The language of the exclusion clause of the policy involved was that the coverage did not apply to “an employee of the assured while engaged in the business of the assured.” According to the opinion of the Court the city “argued that Phillips’ (employee) work for the day was over at the time of his injury, and that he was a mile or more from the place where he had worked when injured, and therefore he was not, at the time of the injury, in the employ of the city.” (Italics ours.) In overruling this contention the Court said:
“We think the record before us shows that in connection with the work the city was giving Phillips, that it undertook to give him free transportation from the city bams to the place of work and return. The city had not fully discharged that obligation until the truck had arrived at the barns.”
The only cases cited to support this statement were Workmen’s Compensation cases which, as above indicated, we do not believe to be controlling in the interpretation of the exclusion clause in an insurance policy.

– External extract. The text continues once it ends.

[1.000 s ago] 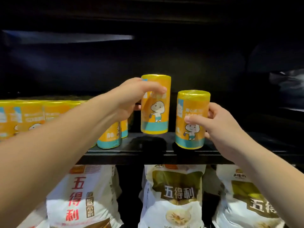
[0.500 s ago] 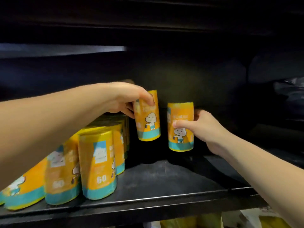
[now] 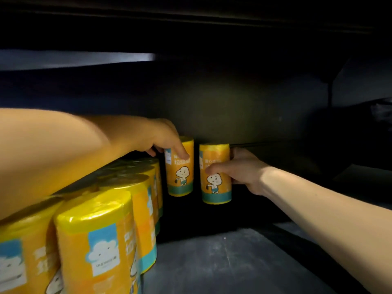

We have no doubt but that the employee in City of Wichita Falls was injured in the course of his employment under our Workmen’s Compensation Statutes. The Court there apparently assumed, as it did not discuss the question, that inclusion under such statutes would necessarily mean exclusion under the insurance policy. For the reasons above stated we do not agree that this is correct.
The Supreme Court approved the judgment in City of Wichita Falls. Upon what ground we do not know and have no way of knowing; hence we cannot know whether our decision is in conflict. Certainly we do not conflict with anything said by the Court of Civil Appeals in its opinion. Under these circumstances we do not believe we are required to follow the decision in that case. We remain convinced that our original opinion is correct.
The motion is overruled.
Motion overruled.
. In Gotlin v. Maryland Casualty Co., 9 Cir., 190 F.2d 249, 251, 50 A.L.R.2d 73, a case involving the interpretation of an exclusion clause in a liability insurance policy, the Court said:
“It is not surprising that this kind of .a question should have provoked litigation by claimants against insurance companies. Wording of many of these policies differs slightly and the facts of the various cases differ even more importantly. We should set aside at once the various cases involving workmen’s compensation acts in which courts have found that injuries to employees going to or returning from work arose out of and in the course of the employment. These eases involve the entirely justifiable effort on the part of the courts to bring cases under the coverage of the compensation act. They are not in point here. See for collection of decisions on this point [Stansberry v. Monitor Stove Co., 150 Minn. 1, 183 N.W. 977] 20 A.L.R. [316] 319; [Pattiani v. Industrial Acc. Comm., 199 Cal. 596, 250 P. 864] 49 A.L.R. [446] 454; 63 A.L.R. 469; [Beem v. H. D. Lee Mercantile Co., 337 Mo. 114, 85 S.W.2d 441] 100 A.L.R. [1044] 1053.”
. Fritzmeier v. Texas Employers’ Ins. Ass’n, 131 Tex. 165, 114 S.W.2d 236.
. In speaking of these cases and those cited by appellant the Court in Getlin v. *541Maryland Casualty Co., 9 Cir., 196 F.2d 249, 251, 50 A.L.R.2d 73, said:
“Another class of cases which counsel have labored heavily in this case are situations in which employees, at the termination of a day’s work, are given gratuitous transportation by their employer back to the place from which they started their working day. In these situations the transportation is not part of the job; it may be accepted or not by the employee and it is not surprising to find holdings that during such transportation the employee is not engaged in his occupation. Even here, however, the authorities do not speak with one accord.”